We are in the middle of trying to determine how to do Availability and I was wondering how other people do theirs. The biggest discussion so far is around when to take an availability hit or how much of a hit to take when part of the service is not working. There is no list of critical business functions for each service and IT is going by what they think are critical business functions vs getting those from the business. My thoughts were determine critical business functions and as a whole they make up availability for the service. If one of those critical business functions is unavailable you would take an availability hit equal to the importance of the function. Any feedback on how you handle Availability would be great!
Joined: Oct 13, 2006 Posts: 116 Location: South Africa
Posted: Wed Sep 12, 2007 12:53 am Post subject:
Availability Management is one of the disciplines companies tend to deal with "last". And many do not progress beyond component availability (e.g. "SAP server 1 was 99.7% available last month").
When you deal with end-to-end service availability you have to consider how to average over multiple end-users.
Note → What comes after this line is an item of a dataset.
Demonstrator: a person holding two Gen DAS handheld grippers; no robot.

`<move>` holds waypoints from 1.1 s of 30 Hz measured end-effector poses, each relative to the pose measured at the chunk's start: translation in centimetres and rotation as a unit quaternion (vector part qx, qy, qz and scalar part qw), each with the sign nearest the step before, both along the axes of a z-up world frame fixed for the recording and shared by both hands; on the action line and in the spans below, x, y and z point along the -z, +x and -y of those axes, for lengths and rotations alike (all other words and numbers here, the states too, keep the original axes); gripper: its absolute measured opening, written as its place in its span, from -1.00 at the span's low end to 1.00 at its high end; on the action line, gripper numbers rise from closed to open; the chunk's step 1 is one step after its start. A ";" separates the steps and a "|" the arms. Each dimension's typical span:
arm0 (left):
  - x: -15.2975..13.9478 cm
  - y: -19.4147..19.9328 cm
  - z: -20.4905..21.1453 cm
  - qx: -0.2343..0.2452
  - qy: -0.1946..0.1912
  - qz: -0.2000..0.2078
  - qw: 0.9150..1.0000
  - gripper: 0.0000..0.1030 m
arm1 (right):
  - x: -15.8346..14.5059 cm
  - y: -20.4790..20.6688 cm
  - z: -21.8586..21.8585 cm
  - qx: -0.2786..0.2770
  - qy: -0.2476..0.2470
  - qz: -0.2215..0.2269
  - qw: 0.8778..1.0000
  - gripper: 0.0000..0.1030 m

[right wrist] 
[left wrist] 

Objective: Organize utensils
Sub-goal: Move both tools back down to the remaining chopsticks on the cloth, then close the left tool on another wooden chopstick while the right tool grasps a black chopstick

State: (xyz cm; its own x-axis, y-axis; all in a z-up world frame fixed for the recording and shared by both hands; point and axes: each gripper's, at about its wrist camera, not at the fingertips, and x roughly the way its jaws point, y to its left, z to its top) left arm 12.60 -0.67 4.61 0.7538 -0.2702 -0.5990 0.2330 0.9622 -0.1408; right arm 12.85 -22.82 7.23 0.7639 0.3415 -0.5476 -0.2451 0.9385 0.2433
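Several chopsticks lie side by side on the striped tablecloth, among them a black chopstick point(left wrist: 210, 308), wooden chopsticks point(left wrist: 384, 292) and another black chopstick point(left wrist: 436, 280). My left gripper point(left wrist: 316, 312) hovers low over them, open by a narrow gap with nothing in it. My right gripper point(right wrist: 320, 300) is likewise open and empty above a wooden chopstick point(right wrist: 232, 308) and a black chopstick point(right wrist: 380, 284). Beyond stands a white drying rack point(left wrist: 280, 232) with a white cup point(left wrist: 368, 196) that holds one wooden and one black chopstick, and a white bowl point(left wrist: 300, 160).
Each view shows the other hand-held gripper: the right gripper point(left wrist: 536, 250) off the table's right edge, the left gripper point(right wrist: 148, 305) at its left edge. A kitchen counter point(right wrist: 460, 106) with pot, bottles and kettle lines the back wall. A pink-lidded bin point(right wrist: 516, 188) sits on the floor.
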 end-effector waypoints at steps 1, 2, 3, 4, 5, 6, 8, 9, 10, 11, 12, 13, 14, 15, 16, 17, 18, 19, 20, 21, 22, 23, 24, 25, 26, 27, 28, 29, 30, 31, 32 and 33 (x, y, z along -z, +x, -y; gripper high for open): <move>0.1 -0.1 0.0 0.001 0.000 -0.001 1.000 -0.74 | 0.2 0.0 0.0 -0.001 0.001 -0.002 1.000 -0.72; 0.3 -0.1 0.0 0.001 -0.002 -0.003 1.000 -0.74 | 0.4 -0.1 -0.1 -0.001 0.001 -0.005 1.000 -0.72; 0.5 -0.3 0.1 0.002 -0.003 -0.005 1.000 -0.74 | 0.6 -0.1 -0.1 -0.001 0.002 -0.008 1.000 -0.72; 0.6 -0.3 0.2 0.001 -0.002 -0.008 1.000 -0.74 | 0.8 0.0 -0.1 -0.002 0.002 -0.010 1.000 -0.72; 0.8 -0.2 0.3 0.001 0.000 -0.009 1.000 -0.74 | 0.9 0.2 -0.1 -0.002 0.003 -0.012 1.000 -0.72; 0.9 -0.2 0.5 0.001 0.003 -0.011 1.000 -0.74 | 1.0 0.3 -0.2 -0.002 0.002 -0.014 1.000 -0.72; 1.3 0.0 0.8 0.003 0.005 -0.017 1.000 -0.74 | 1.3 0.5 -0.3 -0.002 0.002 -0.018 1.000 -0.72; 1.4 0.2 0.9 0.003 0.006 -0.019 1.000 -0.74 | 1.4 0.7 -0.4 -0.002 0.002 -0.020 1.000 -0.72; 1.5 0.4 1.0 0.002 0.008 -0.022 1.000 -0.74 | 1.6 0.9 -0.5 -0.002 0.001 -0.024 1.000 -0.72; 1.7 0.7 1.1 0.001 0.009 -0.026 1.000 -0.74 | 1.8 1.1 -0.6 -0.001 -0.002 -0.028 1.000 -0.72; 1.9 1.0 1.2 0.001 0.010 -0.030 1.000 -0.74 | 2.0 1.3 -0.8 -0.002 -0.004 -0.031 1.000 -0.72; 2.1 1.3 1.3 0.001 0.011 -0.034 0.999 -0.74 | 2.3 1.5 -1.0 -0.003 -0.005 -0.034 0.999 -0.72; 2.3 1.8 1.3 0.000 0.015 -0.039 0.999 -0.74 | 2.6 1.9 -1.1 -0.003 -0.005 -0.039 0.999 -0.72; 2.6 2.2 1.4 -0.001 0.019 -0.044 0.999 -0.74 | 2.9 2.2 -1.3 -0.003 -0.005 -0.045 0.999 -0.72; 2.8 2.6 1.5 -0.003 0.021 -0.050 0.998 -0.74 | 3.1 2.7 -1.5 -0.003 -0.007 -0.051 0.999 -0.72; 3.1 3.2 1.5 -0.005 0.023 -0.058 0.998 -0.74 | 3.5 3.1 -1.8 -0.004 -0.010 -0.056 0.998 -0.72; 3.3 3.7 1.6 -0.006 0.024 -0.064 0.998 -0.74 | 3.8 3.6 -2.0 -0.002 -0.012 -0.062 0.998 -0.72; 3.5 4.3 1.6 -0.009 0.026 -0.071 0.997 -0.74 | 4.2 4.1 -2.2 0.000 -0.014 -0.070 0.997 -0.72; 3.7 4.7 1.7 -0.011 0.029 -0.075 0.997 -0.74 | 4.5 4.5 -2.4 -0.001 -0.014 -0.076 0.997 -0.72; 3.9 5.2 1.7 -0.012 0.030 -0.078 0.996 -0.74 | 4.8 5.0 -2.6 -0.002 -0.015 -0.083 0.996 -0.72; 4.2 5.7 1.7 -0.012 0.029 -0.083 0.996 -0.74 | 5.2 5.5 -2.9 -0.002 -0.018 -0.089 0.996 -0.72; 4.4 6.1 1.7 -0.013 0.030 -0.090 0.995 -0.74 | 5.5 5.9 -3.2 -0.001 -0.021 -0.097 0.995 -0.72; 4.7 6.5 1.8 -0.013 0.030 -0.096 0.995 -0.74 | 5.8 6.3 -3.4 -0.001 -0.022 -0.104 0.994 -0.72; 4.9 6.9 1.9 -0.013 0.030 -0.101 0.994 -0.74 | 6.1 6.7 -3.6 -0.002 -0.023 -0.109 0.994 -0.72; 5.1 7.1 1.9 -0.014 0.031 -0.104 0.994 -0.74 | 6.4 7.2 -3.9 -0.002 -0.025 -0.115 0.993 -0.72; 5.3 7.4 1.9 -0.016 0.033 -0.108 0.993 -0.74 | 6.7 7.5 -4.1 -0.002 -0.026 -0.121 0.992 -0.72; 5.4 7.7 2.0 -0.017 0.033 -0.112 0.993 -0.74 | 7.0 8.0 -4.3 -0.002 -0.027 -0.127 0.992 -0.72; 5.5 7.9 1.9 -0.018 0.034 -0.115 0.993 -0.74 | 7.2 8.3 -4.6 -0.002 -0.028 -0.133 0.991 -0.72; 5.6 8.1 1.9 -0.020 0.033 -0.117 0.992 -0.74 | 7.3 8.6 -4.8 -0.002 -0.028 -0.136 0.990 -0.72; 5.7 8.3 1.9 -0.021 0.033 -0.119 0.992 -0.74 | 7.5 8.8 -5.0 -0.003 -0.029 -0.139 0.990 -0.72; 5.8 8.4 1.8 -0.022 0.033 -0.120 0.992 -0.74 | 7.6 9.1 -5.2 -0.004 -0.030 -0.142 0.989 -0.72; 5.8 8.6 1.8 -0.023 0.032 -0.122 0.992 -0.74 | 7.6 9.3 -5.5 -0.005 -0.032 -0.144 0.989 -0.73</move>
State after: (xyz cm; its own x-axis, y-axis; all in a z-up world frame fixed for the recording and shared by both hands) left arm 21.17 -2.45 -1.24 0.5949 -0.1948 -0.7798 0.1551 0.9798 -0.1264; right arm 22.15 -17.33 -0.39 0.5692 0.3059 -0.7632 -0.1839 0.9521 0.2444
If one site out of 10 went down for 1% of the month, that's only a 0.1% hit on availability, ie 99.9% availability. (Assuming all the sites had the same number of users. The same number and profile of users, even.)
But you were asking about multiple features within the service. I think you should identify CBFs in partnership with the users - but when you look at availability, only worry about the ones that are likely to fail independently, and which you can actually measure.
Then you'll need to weight the features. If they don't rely on each other you could have CBF1 = 40%, CBF2 = 40% and remaining features = 20% - again, agree this with the users. The availability figures have to be meaningful to them.
On the other hand if they can't do anything without CBF1, then a failure of CBF1 is a 100% hit - 0% availability for the duration.
Also bear in mind time factors - if the service is only used during office hours, don't report availability for other hours. Consider critical business periods e.g. month end, and be prepared to report on bad cases - a day with ten 5-minute outages will definitely be remembered by the users even if your availability for the month is 99.5%.
Hi, I agree with JoePearson, and I would like to add another point.
Once you have identified your CBFs, you also need to determine all the components that make up the service and determine their importance. Some equipment could have failover or redundancy built in. You need to identify all of these components, and gather the total cost of maintaining that service at that level. This information is then used in your reports back to the business. It is these hard numbers of both the availability and cost that will give you support when the business want better availability. You can tell them it will cost an additional $xxxxx, for an increase of x.xx% in availability. Using the combination of these numbers is very convincing when presented to the business.
Availability is something that most people donít care about, until it is not there.